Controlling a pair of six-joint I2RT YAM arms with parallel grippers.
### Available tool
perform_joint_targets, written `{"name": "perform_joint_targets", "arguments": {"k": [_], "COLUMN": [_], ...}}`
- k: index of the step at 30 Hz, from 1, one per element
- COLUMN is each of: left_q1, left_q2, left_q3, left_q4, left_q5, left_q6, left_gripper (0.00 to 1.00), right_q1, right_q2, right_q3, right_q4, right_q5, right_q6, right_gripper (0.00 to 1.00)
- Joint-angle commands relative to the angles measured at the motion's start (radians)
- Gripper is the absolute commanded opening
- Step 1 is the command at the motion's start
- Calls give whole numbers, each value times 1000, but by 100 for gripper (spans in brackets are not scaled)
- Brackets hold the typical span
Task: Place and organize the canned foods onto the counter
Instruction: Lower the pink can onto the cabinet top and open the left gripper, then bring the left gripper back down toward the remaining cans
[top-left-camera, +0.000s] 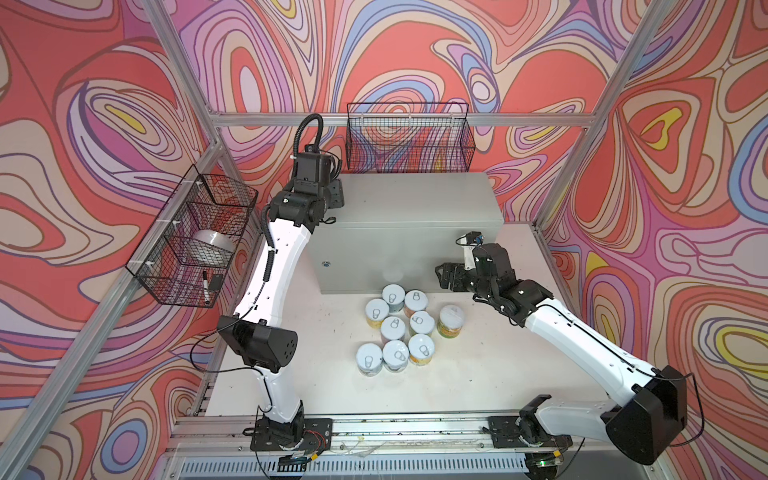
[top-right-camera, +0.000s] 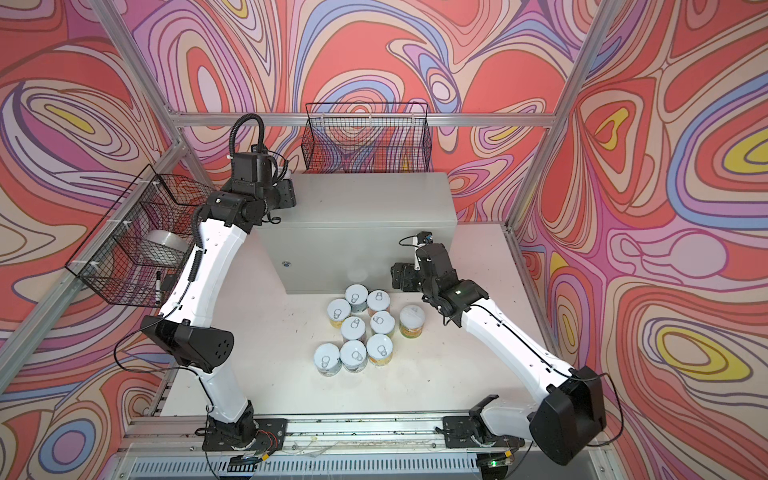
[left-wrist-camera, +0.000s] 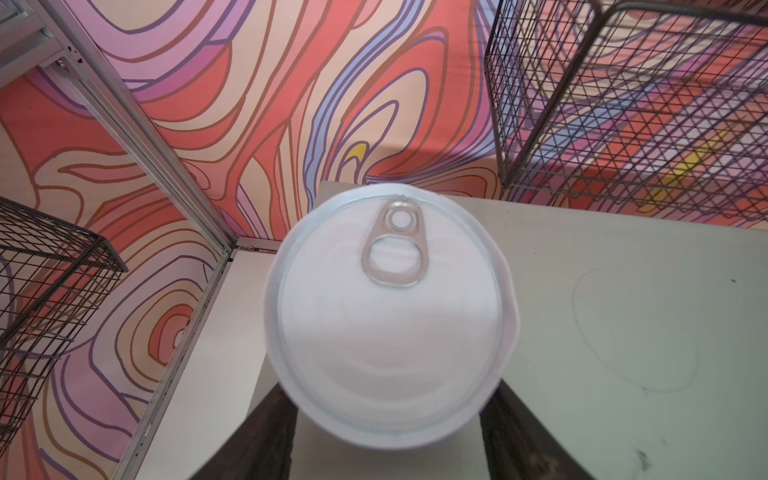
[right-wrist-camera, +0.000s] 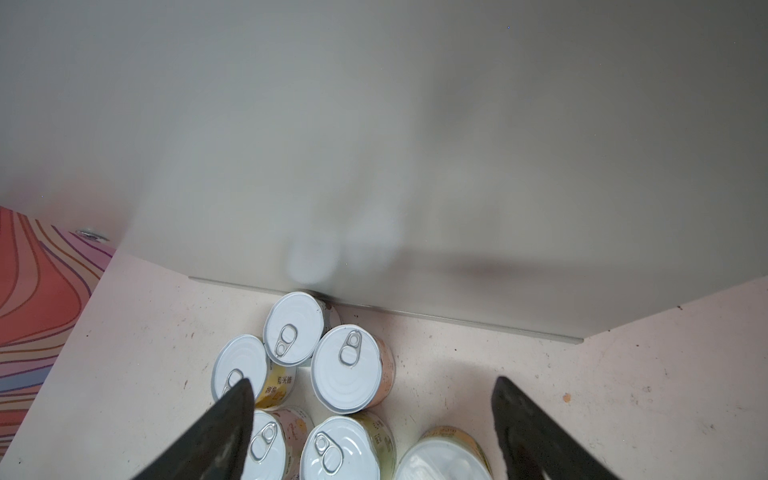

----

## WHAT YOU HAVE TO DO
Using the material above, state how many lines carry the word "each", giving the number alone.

## RESPONSE TO THE TASK
2